Englische Unterstellungen.

Das Jahr 1908 brachte ein neues Aufflammen der öffentlichen Meinung in England, das, aus Abneigung und Mißtrauen gegen Deutschland gemischt, zeitweilig beinahe zu einer Panik ausartete. Daß es ohne ersichtliche politische Veranlassung dazu kommen konnte, hatte seinen Grund auch in dem Verhalten der englischen Regierung. Die von ihren Vertretern dem Parlament vorgetragenen Stärkevergleiche verkehrten nicht nur die deutschen Abwehrrüstungen in Angriffspläne, sie rechneten auch, um dies zu begründen, mit unrichtigen Zahlen der auf beiden Seiten zu erbauenden und verfügbaren Schiffe. Wir haben auch diesen Übertreibungen gegenüber die Ruhe bewahrt. Festhaltend an dem Grundsatz, daß wir allein über die Stärke unserer Flotte zu bestimmen hätten, haben die Vertreter der deutschen Regierung doch keine Gelegenheit versäumt, um im Interesse des Friedens im englischen Parlament auftauchende irrige Anschauungen und ungenaue Zahlen richtigzustellen. Die Antwort des Reichstages an die englische Nation aber bestand darin, daß alle bürgerlichen Parteien den Marineetat für das Jahr 1909 mit noch nicht dagewesener Einigkeit ohne jede Generaldebatte annahmen.
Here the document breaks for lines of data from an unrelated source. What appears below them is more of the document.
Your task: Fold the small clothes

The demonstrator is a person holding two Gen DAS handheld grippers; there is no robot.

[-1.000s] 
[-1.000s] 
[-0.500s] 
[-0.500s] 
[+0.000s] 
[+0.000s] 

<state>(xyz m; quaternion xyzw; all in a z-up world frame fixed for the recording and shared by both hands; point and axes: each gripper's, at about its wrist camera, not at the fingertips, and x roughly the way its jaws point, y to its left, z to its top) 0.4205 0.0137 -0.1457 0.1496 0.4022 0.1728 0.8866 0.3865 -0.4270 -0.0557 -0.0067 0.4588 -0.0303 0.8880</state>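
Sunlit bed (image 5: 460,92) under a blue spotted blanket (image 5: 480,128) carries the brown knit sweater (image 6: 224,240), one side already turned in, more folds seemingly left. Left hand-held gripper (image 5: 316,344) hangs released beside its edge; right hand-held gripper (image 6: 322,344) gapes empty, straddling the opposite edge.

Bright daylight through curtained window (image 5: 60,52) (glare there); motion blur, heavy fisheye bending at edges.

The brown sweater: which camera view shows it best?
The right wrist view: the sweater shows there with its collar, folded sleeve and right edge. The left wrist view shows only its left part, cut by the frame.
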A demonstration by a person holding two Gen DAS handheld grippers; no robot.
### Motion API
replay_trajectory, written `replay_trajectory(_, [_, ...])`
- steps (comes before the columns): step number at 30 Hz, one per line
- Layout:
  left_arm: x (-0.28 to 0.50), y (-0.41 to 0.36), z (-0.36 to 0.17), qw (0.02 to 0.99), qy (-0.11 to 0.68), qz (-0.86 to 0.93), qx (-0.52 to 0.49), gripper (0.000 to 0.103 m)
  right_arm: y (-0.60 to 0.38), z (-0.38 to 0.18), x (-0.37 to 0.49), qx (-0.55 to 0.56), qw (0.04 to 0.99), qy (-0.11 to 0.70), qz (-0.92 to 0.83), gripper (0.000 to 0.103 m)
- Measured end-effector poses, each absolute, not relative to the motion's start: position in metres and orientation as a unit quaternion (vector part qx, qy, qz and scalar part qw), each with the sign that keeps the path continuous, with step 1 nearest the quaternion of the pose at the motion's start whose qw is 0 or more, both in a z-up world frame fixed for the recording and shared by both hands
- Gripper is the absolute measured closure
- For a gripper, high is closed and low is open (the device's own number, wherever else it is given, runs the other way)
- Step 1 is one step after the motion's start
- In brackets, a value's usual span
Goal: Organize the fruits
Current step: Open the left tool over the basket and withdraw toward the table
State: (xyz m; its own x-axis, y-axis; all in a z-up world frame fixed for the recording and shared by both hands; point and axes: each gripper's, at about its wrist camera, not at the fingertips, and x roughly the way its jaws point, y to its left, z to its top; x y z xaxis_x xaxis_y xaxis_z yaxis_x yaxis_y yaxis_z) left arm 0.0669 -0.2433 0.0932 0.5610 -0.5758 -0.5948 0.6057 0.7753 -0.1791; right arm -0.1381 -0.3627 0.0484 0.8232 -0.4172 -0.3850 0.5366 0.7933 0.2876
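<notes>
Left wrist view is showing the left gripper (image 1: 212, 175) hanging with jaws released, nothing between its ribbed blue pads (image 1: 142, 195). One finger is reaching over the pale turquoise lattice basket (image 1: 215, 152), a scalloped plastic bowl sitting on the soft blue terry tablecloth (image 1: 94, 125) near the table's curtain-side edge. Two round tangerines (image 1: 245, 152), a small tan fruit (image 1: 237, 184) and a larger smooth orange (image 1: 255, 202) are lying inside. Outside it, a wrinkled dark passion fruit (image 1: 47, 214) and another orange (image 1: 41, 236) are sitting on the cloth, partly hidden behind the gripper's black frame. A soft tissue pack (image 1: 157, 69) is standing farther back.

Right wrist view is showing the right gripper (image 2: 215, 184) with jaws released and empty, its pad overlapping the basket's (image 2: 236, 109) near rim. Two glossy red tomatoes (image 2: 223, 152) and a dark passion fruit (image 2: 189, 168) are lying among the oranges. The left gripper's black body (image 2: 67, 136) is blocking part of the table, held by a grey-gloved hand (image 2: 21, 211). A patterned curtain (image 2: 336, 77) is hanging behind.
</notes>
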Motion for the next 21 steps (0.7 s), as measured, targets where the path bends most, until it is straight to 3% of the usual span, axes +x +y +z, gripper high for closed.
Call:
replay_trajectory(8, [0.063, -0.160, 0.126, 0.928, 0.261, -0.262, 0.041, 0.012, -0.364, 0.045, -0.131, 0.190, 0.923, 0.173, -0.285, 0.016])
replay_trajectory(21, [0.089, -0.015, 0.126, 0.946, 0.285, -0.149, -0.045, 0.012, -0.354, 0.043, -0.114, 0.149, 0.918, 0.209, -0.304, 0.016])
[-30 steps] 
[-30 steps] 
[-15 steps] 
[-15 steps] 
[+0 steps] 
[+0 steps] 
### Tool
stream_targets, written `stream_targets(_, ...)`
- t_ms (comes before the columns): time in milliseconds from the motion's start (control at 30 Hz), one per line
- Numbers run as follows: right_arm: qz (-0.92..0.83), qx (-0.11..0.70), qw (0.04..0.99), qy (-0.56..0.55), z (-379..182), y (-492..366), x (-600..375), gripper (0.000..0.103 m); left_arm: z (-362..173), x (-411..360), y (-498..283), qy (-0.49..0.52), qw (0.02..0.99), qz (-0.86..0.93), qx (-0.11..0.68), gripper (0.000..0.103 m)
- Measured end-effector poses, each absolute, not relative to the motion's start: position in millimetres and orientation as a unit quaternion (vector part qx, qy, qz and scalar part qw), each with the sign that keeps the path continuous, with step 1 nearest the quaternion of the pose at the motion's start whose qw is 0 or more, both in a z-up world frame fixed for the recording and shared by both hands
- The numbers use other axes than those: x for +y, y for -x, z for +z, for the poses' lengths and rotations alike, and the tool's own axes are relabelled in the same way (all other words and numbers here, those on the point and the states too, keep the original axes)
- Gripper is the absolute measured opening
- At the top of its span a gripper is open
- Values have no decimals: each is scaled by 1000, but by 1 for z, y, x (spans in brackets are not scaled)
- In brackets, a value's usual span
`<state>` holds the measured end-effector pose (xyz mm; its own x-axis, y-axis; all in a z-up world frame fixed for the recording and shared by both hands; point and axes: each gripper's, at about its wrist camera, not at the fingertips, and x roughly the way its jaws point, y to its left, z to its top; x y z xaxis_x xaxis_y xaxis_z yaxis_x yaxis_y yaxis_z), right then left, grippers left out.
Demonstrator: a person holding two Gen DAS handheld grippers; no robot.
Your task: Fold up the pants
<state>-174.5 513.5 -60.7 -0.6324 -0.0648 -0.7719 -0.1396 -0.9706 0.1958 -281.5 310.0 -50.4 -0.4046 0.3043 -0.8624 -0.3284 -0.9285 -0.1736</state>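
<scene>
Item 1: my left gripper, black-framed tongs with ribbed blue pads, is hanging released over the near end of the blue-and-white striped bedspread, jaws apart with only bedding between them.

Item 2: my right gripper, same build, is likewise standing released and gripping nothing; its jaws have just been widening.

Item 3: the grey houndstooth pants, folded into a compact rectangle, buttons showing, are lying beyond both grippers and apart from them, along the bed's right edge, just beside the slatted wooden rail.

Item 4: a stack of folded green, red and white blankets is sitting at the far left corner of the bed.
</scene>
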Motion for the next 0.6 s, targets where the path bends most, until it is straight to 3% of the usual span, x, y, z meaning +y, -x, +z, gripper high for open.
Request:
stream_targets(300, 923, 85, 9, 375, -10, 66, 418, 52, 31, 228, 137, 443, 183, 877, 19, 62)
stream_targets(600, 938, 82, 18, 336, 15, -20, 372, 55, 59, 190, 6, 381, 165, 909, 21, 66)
Der Übergang zum Dreadnaught-Typ brachte Deutschland allerdings deshalb eine schnellere Steigerung der Qualität der Flotte, weil wir uns bisher im Interesse der Sparsamkeit und in Berücksichtigung der Verhältnisse des Kaiser-Wilhelm-Kanals bemüht hatten, das Deplazement unserer Schiffe möglichst niedrig zu halten. Im Deplazement drückt sich aber in gewissem Sinne auch immer die Kampfkraft aus, und so brachte uns jeder Neubau eines Schiffes der großen Klasse, der ein altes kleines ausscheiden ließ, mehr Zuwachs an Kampfkraft, als dies bei der englischen Flotte der Fall war, deren vor

Empfohlene Zitierweise:
Diverse: Deutschland unter Kaiser Wilhelm II. – Band 1. Verlag von Reimar Hobbing, Berlin 1914, Seite 403. Digitale Volltext-Ausgabe bei Wikisource, URL: https://de.wikisource.org/w/index.php?title=Seite:Deutschland_unter_Kaiser_Wilhelm_II_Band_1.pdf/419&oldid=- (Version vom 12.12.2020)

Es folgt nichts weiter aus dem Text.